„Serce mi szybciej bić zaczyna, morfina, haszysz, amfetamina”. Ale jak wyglądało życie tych, którym serce zabiło zbyt szybko?
Rołt, Skandal i Sadek – legendy polskiej sceny alternatywnej – muzyczni geniusze, których pogrążyła heroina. Współtworzyli najważniejsze nagrania polskiego rocka – „czarną Brygadę” Brygady Kryzys, Historię podwodną Lecha Janerki, wczesne utwory Armii, „czwórkę” Dezertera, mroczne romanse grupy Madame oraz kultowe albumy Houka i Kobonga. Wszyscy trzej byli niezwykle utalentowani, wszyscy żyli na krawędzi, żaden nie uciekł od archetypu rockandrollowego straceńca. Śmierć każdego z nich obrosła legendą. W książce Tomasza Lady o Januszu Rołcie, Dariuszu Hajnie i Robercie Sadowskim opowiadają przyjaciele i współpracownicy. Ich historie, choć różne, zdają się toczyć według tego samego scenariusza – wybitny i zdeterminowany muzyk, którego pokonują twarde dragi. Romantyczni artyści nieuznający półśrodków czy mityczni rockmani żyjący według bezwzględnych reguł narzucanych przez scenę? Zagrani na śmierć to historia tragicznych artystów i opowieść o czasach, gdy na krajowej scenie powstawały rzeczy epokowe.
Od dłuższego czasu nie jestem już zbuntowanym nastolatkiem i mierzi mnie slogan „sex, drugs & rock’n’roll”, nie kupuję mitu Sida i Nancy, nie mogę przeboleć tego, co zrobiliśmy Amy masowym niezdrowym zainteresowaniem.

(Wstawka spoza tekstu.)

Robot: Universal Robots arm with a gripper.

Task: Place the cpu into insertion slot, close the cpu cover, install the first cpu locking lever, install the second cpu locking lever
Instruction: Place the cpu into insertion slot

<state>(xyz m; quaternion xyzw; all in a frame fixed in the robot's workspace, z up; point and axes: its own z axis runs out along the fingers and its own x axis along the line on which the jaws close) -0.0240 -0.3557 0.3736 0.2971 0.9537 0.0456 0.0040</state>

Nienawidzę sensacyjnych doniesień o Klubie 27. Na szczęście autor „Zagranych na śmierć” raczej dekonstruuje mity, niż je tworzy, przy okazji oddając hołd wielkim artystom, o których do tej pory mówiło się za mało i nie do końca szczerze. Pomagają mu w tym ludzie, którzy ich znali i kochali, którzy z nimi grali i wyrzucali ich z zespołów, którzy się z nimi kłócili i mieli ich dość. Śmierć ma w tytule, ale to książka o życiu. O życiu złożonym muzyce w ofierze.